C.C.E.
Vs. I.T.C. Limited [1994] INSC 125 (17 February 1994)
Jeevan
Reddy, B.P. (J) Jeevan Reddy, B.P. (J) Hansaria B.L. (J)
CITATION:
1995 SCC (2) 38
ACT:
HEAD NOTE:
ORDER
1.
Having heard the counsel for both sides, we are of the opinion that it is notreally
necessary for us to go deep into the matter.
2.
Respondent 1 is I.T.C. Limited. It appears, searches were made by the Director
General of Inspection (Customs and Central Excise) in the premises of the first
respondent on the basis of which he issued the proceedings called "Order-
in-original No. 1/1986 dated 10-4-1986".
In this order, he enunciated the principles applying which the amount of duty
payable by the first 39 respondent should be determined. It is stated that the
assessing authority determined the duty at Rs 1,12,76,000.04 by its order dated
17-7-1986. Later on, the assessing authority
served another demand for additional excise duty amounting Rs 8,29,10,883.25.
This was done without giving an opportunity to the first respondent to meet the
grounds upon which the duty was enhanced or revised, as the case may be.
The
respondent filed a writ petition in the High Court questioning the said
enhanced demand which has been allowed by the High Court with the observation
that before enhancing the duty payable by the first respondent, the assessing
authority shall give a notice calling upon the first respondent to show cause
why it should not be made liable for paying the enhanced duty.
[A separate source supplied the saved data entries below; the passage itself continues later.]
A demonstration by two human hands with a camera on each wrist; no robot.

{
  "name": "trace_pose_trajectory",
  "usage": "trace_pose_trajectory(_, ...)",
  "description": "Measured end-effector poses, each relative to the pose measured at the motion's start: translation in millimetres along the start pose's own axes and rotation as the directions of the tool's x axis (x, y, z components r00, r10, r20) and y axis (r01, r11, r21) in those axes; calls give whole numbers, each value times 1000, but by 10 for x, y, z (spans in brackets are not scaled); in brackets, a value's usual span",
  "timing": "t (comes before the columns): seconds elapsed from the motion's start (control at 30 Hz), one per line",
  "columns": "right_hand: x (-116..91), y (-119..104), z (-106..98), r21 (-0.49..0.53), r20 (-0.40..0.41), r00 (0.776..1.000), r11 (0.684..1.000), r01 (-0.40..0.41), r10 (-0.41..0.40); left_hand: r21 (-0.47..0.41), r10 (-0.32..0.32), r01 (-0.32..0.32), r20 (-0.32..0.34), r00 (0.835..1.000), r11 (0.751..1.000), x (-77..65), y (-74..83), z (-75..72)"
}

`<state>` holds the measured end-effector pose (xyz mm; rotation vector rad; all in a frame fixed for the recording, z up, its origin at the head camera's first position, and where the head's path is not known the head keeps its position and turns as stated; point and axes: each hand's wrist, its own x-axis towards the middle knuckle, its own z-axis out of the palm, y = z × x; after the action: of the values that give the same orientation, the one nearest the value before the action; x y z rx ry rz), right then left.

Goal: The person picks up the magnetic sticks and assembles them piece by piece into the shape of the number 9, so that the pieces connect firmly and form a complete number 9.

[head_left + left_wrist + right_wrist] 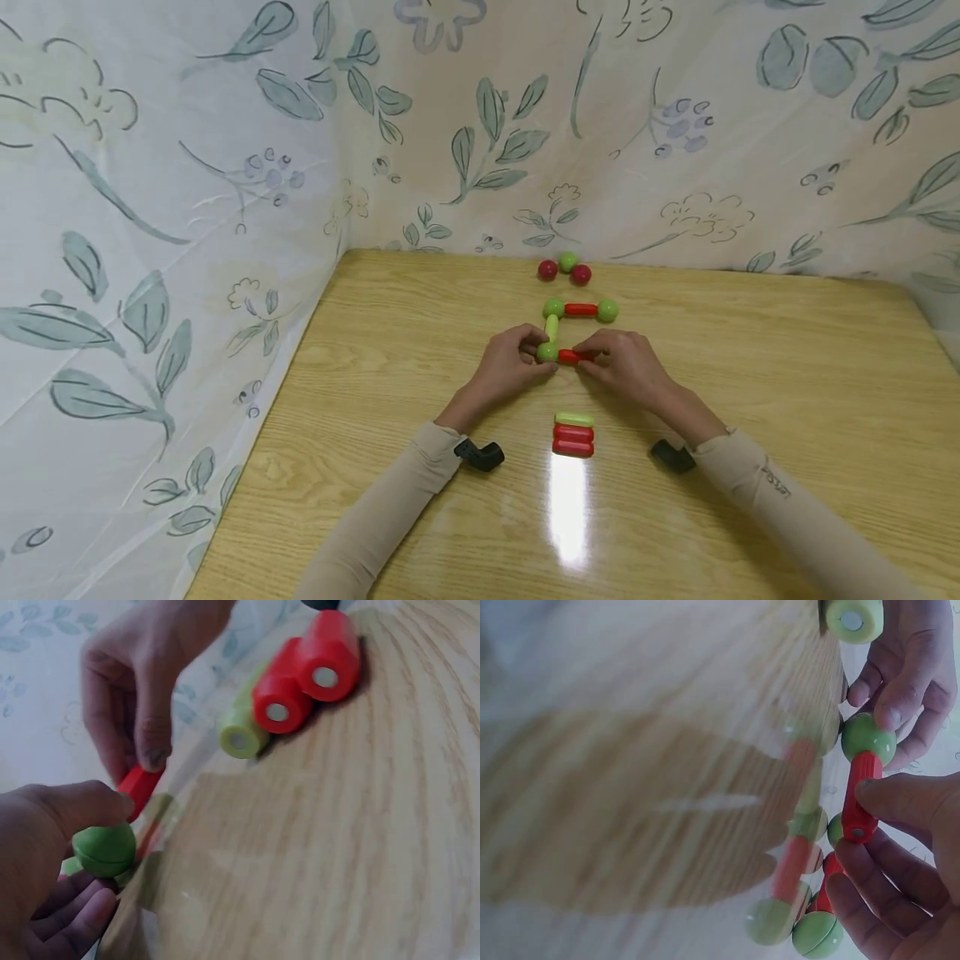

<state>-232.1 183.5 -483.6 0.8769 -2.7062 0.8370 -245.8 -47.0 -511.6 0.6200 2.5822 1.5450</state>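
Red plastic rod (567, 356), pinched by right hand (630, 367), met glossy green ball (547, 353) at near corner of open red-green frame (552, 327); left hand (508, 362) gripped ball, I judged remotely, to steady contact. Loose red rods (573, 448) lay aligned, presumably for reach.

Glossy wood-grain tbl (787, 383) w/ white glare patch (568, 512) nr front; leaf-&-flower-print sheeting (480, 133) behind & on L.
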Motion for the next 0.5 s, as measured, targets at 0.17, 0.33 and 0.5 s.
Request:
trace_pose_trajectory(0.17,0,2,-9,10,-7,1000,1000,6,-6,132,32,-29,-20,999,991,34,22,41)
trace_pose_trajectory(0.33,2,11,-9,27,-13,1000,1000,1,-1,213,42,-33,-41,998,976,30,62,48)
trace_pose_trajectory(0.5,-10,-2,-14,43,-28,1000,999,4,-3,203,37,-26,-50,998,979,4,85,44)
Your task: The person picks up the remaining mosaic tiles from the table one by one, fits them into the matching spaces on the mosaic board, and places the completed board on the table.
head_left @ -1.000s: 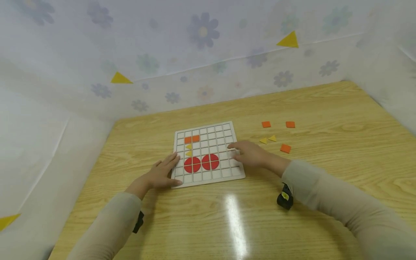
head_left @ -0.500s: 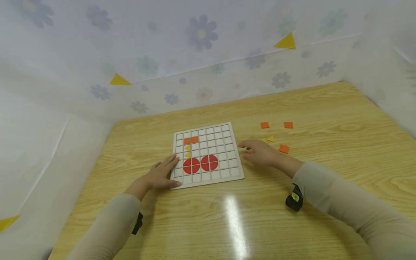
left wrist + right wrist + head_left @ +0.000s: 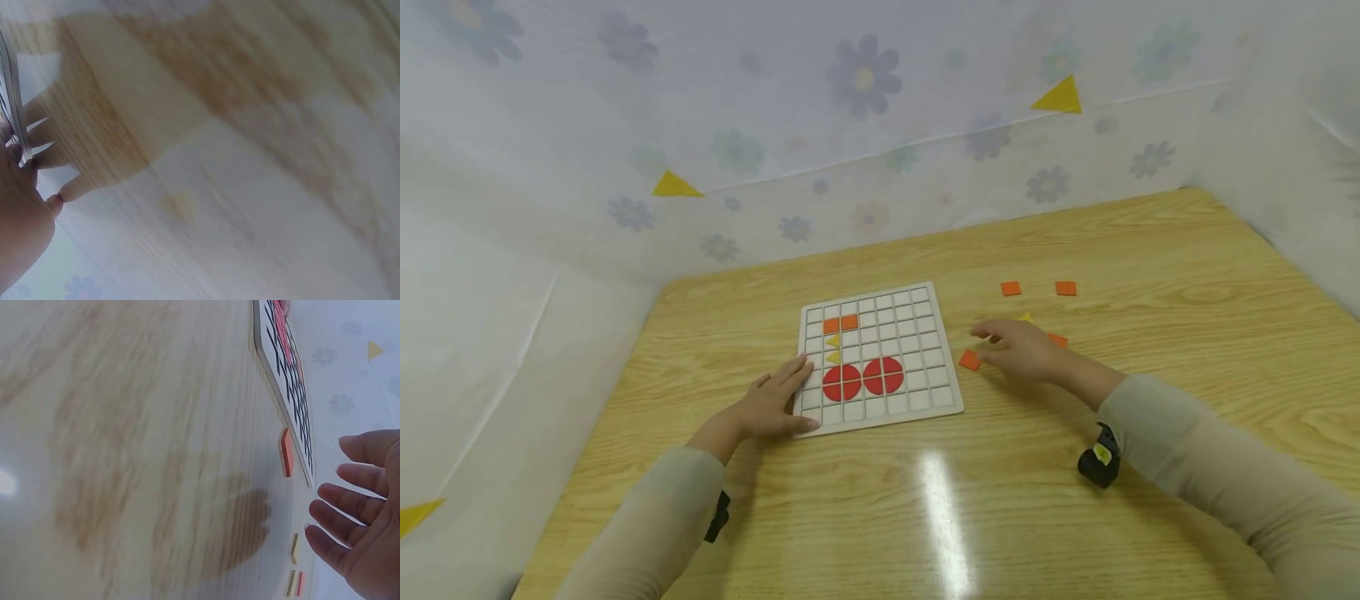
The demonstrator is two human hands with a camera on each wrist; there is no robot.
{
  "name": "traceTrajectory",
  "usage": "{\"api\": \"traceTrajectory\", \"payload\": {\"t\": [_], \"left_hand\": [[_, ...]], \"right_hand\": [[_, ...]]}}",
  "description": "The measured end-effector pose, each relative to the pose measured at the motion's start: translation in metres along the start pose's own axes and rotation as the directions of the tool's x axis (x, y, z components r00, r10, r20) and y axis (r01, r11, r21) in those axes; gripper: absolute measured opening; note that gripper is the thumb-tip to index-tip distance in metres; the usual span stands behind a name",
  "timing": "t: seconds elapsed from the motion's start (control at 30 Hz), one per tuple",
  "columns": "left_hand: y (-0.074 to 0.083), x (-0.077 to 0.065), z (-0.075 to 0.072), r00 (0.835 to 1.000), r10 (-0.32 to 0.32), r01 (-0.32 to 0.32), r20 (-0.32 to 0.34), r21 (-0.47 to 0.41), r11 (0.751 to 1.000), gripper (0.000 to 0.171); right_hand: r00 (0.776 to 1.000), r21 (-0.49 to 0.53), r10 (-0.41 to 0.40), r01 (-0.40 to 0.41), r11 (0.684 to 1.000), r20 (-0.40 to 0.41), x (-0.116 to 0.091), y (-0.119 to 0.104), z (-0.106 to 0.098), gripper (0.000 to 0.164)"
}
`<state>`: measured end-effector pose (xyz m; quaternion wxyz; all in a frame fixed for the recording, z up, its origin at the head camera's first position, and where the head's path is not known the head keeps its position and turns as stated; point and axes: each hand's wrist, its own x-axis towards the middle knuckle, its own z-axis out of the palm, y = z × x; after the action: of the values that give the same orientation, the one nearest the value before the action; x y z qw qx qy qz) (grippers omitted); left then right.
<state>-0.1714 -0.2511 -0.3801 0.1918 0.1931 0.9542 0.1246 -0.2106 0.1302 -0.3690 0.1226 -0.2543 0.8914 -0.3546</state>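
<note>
A white grid board (image 3: 917,400) lies on the table. On it are two orange squares (image 3: 840,323), two yellow triangles (image 3: 833,357) and two red circles (image 3: 883,376) made of quarter pieces. My left hand (image 3: 771,400) rests along the board's left edge, fingers spread and thumb at the near corner. Right of the board, my right hand (image 3: 1018,350) is raised over the table, fingers apart and loosely bent, holding nothing; the right wrist view shows the same hand (image 3: 365,512). Close to its fingertips an orange square (image 3: 970,360) lies on the table just off the board's right edge.
Farther right lie two loose orange squares, one (image 3: 1011,288) left of the other (image 3: 1066,288). Another orange square (image 3: 1058,340) and a yellow triangle (image 3: 1026,317) are partly hidden by my right hand. A flower-patterned white cloth (image 3: 865,150) stands behind the wooden table (image 3: 820,500).
My right hand has moved right, off the board's right edge, and now covers part of the loose pieces. An orange square beside the board has come into view. My left hand stays put.
</note>
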Motion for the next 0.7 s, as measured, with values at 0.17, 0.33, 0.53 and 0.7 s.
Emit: {"api": "traceTrajectory", "payload": {"t": [0.17,0.33,0.53,0.7], "left_hand": [[0.000,-0.001,-0.001,1.000,-0.001,0.001,-0.001,-0.002,1.000,0.091],[0.000,-0.001,-0.001,1.000,-0.011,0.011,0.004,0.009,1.000,0.090],[0.001,0.000,-0.001,1.000,-0.011,0.011,0.006,0.008,1.000,0.089],[0.001,0.001,-0.001,1.000,-0.006,0.006,0.003,0.002,1.000,0.089]], "right_hand": [[1.000,-0.040,0.019,-0.019,0.999,-0.013,-0.001,0.006,-0.007,0.042],[0.999,-0.074,0.040,-0.042,0.996,-0.025,-0.003,0.012,-0.017,0.043],[0.997,-0.087,0.061,-0.064,0.994,-0.036,-0.004,0.023,-0.030,0.043],[0.994,-0.071,0.102,-0.104,0.992,-0.042,-0.003,0.030,-0.039,0.045]]}}
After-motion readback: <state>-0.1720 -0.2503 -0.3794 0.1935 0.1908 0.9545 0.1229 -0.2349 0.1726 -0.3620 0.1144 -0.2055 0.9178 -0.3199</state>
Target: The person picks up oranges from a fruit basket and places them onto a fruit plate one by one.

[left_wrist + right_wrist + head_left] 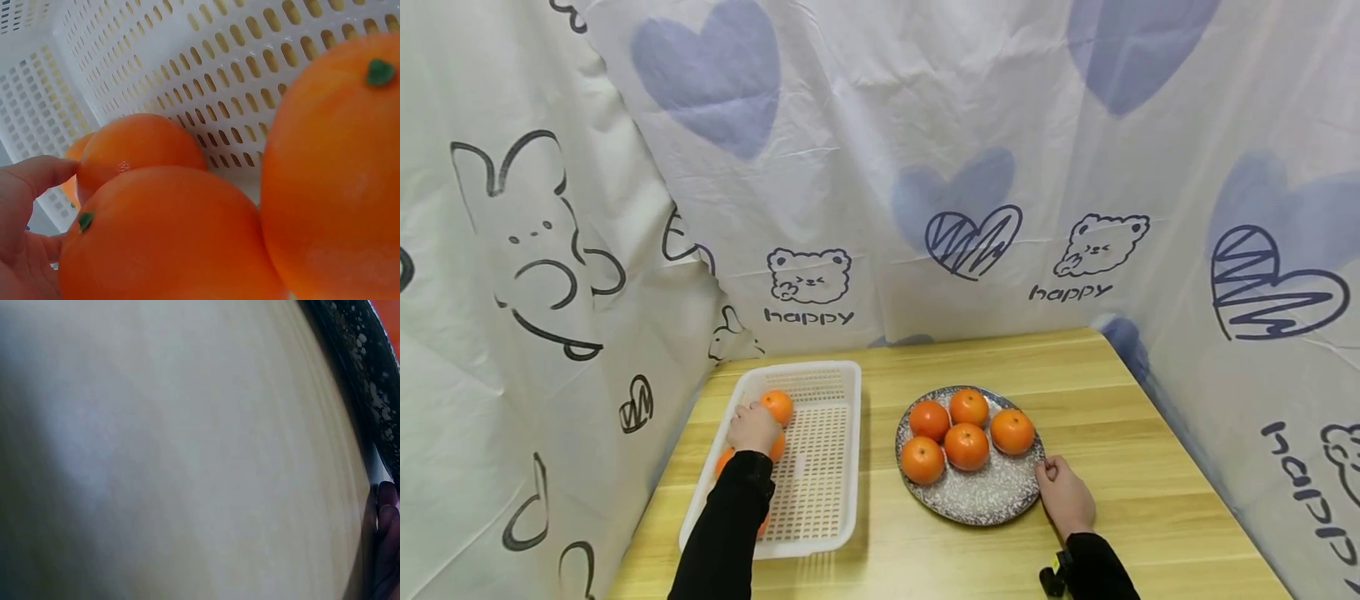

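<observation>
Head view: white basket (853, 467), seven o'clock; oranges (777, 407) along its nine-o'clock side; left hand (754, 428) among them, fingers bent, thumb (44, 174) touching one; whether it grips, cannot tell. Speckled plate (992, 493), five o'clock: five oranges (967, 447), nine round to two. Right hand (1066, 493), plate's four o'clock: fingers curled, pinching the rim, presumably for steadiness. Surface: wood-grain table (1135, 467). Room: white curtains (865, 100), printed hearts (707, 83).

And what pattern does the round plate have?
The plate is speckled grey and white, darker around the edge; it shows best in the head view.
</observation>
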Tool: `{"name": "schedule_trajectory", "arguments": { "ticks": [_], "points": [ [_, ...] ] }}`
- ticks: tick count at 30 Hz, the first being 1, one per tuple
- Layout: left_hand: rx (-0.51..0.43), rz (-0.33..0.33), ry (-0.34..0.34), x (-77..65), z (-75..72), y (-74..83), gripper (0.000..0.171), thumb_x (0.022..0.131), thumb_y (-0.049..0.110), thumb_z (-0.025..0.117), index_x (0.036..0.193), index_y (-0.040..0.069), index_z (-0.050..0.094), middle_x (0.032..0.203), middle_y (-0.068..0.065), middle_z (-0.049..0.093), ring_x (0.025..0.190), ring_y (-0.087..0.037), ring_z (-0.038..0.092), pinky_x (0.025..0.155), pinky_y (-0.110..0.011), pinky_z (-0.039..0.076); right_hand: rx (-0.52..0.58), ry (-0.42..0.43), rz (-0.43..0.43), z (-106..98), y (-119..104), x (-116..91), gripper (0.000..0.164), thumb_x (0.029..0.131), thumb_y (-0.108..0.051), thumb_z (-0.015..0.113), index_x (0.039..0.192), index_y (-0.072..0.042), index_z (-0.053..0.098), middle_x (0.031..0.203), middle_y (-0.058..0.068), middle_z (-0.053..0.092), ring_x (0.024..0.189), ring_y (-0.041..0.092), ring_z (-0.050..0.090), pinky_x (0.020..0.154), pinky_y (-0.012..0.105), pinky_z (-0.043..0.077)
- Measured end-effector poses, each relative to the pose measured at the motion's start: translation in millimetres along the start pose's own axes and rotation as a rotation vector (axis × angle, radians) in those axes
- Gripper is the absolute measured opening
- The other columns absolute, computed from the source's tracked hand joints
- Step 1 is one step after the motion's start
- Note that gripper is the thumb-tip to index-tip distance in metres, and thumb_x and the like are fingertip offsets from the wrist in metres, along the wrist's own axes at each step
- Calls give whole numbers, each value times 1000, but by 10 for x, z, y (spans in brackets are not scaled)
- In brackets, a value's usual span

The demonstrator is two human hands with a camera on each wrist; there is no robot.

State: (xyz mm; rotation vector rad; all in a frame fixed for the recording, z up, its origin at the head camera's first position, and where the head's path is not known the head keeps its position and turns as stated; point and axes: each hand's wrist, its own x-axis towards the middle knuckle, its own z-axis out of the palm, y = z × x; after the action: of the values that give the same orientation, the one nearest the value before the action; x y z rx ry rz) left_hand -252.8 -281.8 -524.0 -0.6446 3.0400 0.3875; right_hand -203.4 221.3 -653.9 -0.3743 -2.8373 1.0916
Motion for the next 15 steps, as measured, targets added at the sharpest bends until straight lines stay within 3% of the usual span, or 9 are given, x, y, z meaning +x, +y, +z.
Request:
{"name": "schedule_trajectory", "arguments": {
  "ticks": [4,9,15],
  "points": [
    [-16,-16,-46,39,24,7,51,85,24,69,118,-11,53,99,-32,54,84,-41,56,71,-49,47,3,4,-15,6,3,14,34,96,-38,49,109,-8,61,86,5,65,70,20,58,58,29,36],
    [-62,-50,-121,94,30,31,59,75,14,76,123,-9,52,115,-27,55,99,-35,53,88,-47,45,3,8,-18,-1,-2,17,34,96,-37,49,108,-8,61,86,4,66,69,19,58,57,29,36],
    [7,-101,-186,80,21,38,86,65,5,76,141,-5,36,122,-28,48,97,-38,47,81,-50,42,-4,12,-14,-18,-21,14,34,95,-37,49,109,-8,61,86,5,66,69,19,58,57,29,37]
  ]
}}
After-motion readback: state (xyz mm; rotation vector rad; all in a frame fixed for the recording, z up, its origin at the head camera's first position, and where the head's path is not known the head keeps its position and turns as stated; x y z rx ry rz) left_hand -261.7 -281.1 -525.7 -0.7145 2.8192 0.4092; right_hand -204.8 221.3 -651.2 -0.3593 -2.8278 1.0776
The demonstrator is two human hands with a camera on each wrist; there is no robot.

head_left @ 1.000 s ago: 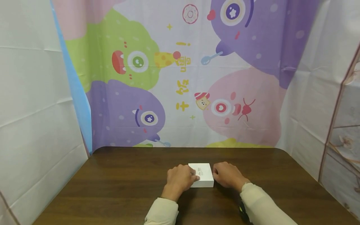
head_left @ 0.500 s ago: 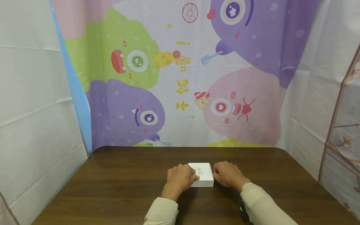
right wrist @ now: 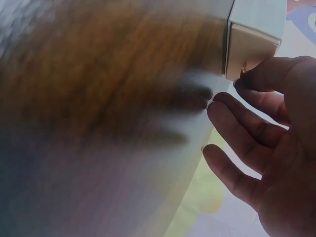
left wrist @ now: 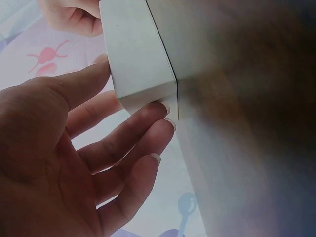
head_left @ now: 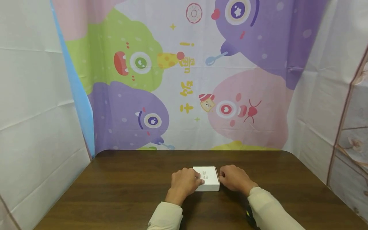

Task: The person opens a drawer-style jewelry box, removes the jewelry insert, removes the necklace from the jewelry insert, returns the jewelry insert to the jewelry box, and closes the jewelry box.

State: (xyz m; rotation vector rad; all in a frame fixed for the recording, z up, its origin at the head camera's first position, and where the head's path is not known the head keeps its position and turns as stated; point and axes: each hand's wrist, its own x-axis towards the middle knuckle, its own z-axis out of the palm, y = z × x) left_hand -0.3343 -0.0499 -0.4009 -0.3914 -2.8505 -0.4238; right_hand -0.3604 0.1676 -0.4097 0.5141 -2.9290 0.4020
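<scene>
Gripping white box (head_left: pixel 211 176) with left hand (head_left: pixel 184 182), thumb on top, fingers against left end. Pinching box at beige right end (right wrist: pixel 252 44) with right hand (head_left: pixel 234 177), thumb to index; can't tell exact bit between tips. Holding other right fingers loose, apart from box. Seeing box flat on brown table (head_left: pixel 129 198), between both hands, lettering (head_left: pixel 204 175) up, patterned backdrop (head_left: pixel 184 134) behind
</scene>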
It is this order
which is challenged in this appeal.
3. Shri
Bajpai, learned counsel for the Revenue says that the direction of the High
Court to issue a show-cause notice was not called for, inasmuch as the order
dated 17-7-1986 was only a provisional one. He
submits that subrule (5) of Rule 9-B of the Central Excise Rules does not
provide for a fresh opportunity for a fresh show-cause notice being given
before determining the final duty. Hence, says the counsel, no opportunity or
show-cause notice was called for before serving the final demand.
4. Shri
Sorabjee, learned counsel appearing for the first respondent says and which
submission is recorded herewith - that the first respondent does not challenge
the correctness and validity of the Order-in-original No. 1/86 dated 10-4- 1986
passed by Shri B.K. Aggarwal, Director General of Inspection (Customs and
Central Excise). The counsel, however, says that it should be open to the first
respondent to question the interpretation placed upon the said order by the
Revenue. It is made clear that while the interpretation of the said order shall
be open in the proceedings taken herein, its correctness or its validity shall
not be questioned by the first respondent. So far as the directions made by the
High Court are concerned, we are substantially in agreement with it. Before the
first respondent is made liable for higher or enhanced duty, it must be told on
what grounds it is sought to be made liable for additional duty and it must be
given an opportunity of meeting those grounds. This is the minimum requirement
of the principle of natural justice which must be read into sub-rule (5) of
Rule 9-B, wherever called for.
5. We
are also told that pursuant to the judgment of the High Court, proceedings have
already been initiated, a show- cause notice served upon the first respondent
and that the proceedings are now in progress. The said proceedings shall now be
concluded expeditiously - without waiting for orders of the tribunal or any
court. The appeal is accordingly disposed of. It is obvious that against the
order passed by the assessing authority, the aggrieved party shall have the
remedies prescribed by law. No costs.